Symphony No 73 (La Chasse) - Haydn
Piano Concerto in B flat K456 - Mozart
Piano Concerto in C K503 - Mozart
Judging by size of attendance and enthusiasm of audience response, Hugh Tinney's three-year series of the complete Mozart piano concertos with the Orchestra of St Cecilia, now in its final leg, has already become something of an institution. As a musical enterprise it's a venture which seems to have changed significantly in character with the passing of time. Finely-proportioned scaling, tonal refinement and expressive poise, which I recall as defining Tinney's approach to Mozart in the early concerts, have been replaced with an altogether breezier approach, expressing itself through more angular shaping, generally louder playing, and an abandonment of anything on the lines of chamber music style in favour of a more robust efficiency.

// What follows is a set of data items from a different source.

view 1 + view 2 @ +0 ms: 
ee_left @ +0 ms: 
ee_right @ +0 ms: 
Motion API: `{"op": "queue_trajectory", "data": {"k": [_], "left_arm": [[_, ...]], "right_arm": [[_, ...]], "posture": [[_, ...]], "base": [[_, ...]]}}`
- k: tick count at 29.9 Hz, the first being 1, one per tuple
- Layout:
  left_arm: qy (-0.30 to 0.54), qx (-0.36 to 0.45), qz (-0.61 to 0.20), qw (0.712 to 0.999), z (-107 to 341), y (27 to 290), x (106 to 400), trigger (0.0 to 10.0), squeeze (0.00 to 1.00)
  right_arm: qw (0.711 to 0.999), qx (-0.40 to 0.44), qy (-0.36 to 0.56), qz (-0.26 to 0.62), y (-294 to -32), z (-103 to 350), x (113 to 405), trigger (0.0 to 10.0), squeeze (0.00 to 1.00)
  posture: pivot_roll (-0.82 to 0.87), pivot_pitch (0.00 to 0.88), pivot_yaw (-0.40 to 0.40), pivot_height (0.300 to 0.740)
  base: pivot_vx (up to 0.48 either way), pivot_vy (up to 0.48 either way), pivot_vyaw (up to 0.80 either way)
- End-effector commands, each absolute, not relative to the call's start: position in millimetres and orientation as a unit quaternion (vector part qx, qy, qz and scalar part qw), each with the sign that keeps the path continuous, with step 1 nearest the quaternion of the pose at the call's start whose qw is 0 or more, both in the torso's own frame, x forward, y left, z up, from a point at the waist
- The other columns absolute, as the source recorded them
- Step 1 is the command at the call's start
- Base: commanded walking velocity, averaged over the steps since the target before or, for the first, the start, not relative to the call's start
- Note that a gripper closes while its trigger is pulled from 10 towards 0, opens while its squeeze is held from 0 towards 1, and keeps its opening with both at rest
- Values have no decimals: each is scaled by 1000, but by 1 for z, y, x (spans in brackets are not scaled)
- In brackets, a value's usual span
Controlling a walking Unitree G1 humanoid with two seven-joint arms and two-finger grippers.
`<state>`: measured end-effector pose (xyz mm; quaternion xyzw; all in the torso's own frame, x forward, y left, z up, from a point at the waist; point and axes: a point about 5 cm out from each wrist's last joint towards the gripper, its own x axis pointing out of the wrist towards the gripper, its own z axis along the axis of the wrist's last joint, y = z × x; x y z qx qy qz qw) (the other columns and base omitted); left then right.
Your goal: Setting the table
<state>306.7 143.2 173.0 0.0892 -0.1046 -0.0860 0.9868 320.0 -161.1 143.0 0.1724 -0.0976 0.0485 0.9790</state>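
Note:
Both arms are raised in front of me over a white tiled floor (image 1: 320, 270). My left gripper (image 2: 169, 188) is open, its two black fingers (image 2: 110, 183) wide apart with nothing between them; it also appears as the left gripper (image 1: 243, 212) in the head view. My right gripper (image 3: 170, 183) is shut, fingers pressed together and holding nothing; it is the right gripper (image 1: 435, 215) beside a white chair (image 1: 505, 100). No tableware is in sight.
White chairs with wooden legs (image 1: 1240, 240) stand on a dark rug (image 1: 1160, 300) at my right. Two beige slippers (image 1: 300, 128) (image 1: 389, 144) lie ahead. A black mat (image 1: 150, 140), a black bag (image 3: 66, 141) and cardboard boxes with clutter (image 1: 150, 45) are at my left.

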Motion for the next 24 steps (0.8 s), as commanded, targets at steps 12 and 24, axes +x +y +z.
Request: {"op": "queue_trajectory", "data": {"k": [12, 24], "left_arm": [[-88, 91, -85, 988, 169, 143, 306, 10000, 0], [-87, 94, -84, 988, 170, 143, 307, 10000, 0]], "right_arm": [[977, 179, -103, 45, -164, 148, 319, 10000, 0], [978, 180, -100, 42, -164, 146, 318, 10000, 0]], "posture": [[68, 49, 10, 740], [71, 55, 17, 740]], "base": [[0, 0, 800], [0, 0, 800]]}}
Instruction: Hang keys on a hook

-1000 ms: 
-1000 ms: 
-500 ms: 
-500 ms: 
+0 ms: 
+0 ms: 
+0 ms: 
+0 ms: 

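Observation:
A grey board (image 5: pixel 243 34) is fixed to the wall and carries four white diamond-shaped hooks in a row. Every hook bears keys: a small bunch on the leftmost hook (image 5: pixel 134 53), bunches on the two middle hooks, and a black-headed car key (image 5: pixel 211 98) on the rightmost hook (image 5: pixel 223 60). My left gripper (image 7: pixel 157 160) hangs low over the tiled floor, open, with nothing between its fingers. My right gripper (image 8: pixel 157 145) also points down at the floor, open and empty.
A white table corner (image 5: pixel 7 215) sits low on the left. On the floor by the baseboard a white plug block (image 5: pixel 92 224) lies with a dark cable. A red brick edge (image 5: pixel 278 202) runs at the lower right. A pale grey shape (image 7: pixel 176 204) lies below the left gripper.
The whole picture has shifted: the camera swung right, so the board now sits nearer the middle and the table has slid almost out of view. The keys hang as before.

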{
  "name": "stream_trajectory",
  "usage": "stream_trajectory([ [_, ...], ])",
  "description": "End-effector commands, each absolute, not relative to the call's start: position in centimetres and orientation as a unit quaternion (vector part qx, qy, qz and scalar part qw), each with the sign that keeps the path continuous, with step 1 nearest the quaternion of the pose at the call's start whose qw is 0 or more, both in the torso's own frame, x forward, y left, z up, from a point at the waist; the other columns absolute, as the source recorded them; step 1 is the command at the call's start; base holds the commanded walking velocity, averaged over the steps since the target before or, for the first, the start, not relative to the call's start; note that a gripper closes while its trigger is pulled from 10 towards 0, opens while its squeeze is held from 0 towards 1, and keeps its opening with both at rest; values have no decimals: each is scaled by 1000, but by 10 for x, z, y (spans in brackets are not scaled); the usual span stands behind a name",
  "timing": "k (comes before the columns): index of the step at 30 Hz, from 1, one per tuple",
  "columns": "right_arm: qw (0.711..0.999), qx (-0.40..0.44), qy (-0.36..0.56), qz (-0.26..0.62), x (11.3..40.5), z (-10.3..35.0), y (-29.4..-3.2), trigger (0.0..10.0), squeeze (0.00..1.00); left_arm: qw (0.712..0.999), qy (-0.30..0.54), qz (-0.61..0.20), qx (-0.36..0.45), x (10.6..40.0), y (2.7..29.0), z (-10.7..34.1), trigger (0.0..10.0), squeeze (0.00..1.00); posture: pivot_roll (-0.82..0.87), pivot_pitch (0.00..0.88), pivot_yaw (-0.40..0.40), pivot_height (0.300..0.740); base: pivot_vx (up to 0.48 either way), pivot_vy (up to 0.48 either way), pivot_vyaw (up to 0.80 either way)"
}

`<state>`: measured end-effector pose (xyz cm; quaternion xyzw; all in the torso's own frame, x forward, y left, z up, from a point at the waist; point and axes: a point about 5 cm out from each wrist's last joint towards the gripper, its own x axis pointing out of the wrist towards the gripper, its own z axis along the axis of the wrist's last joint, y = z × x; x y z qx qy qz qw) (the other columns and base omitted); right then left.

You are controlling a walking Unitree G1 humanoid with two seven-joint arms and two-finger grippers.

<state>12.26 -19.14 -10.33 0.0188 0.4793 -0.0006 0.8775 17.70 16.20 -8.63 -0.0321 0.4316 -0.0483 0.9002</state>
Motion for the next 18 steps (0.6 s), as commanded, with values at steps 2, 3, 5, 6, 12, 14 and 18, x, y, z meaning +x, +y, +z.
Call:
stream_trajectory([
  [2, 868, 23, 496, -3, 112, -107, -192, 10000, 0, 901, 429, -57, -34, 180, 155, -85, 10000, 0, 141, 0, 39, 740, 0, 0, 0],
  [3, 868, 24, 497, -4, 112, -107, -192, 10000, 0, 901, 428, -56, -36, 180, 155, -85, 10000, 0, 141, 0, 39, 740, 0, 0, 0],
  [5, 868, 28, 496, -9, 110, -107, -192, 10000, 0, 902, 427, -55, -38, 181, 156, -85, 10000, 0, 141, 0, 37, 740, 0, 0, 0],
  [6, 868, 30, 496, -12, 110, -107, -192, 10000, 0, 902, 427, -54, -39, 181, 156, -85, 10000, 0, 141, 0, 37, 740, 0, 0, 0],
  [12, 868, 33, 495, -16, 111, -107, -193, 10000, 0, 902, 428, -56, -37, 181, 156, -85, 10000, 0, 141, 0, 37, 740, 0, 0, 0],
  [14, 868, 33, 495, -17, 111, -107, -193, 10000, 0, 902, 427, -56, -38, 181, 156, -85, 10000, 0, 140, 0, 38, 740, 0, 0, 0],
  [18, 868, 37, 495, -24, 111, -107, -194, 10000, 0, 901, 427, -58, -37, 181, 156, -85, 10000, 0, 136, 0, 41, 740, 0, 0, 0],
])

The current style might be interpreted as a response over time to the narrow dynamic range of the OSC under Geoffrey Spratt; the playing is tidier than I remember earlier on, but still rarely balances with the soloist in a context-sensitive manner. Or it could be a response to Tinney's own decision to play from the music - the blocking of direct sound from strings and soundboard can encourage a player used to doing concertos without a music desk to seek out higher dynamics.
Whatever the cause, a series that started out with many moments of promising magic, is now trading more securely in an altogether plainer expressive domain.
The music, certainly in the two concertos heard on Tuesday, bears the approach quite well, indeed, there are probably those who would argue that the arresting rhythm and trumpets and drums of K503 positively invite it. Myself, I couldn't help hankering after the greater refinement and thoughtfulness that was promised in the series' early stages and is now only sporadically delivered in the slow movements.
Spratt's handling of the opening Haydn symphony, La Chasse, had an amiability that eschewed sharpness of definition, producing results that seemed overly anaemic for a composer of such rich invention as Haydn.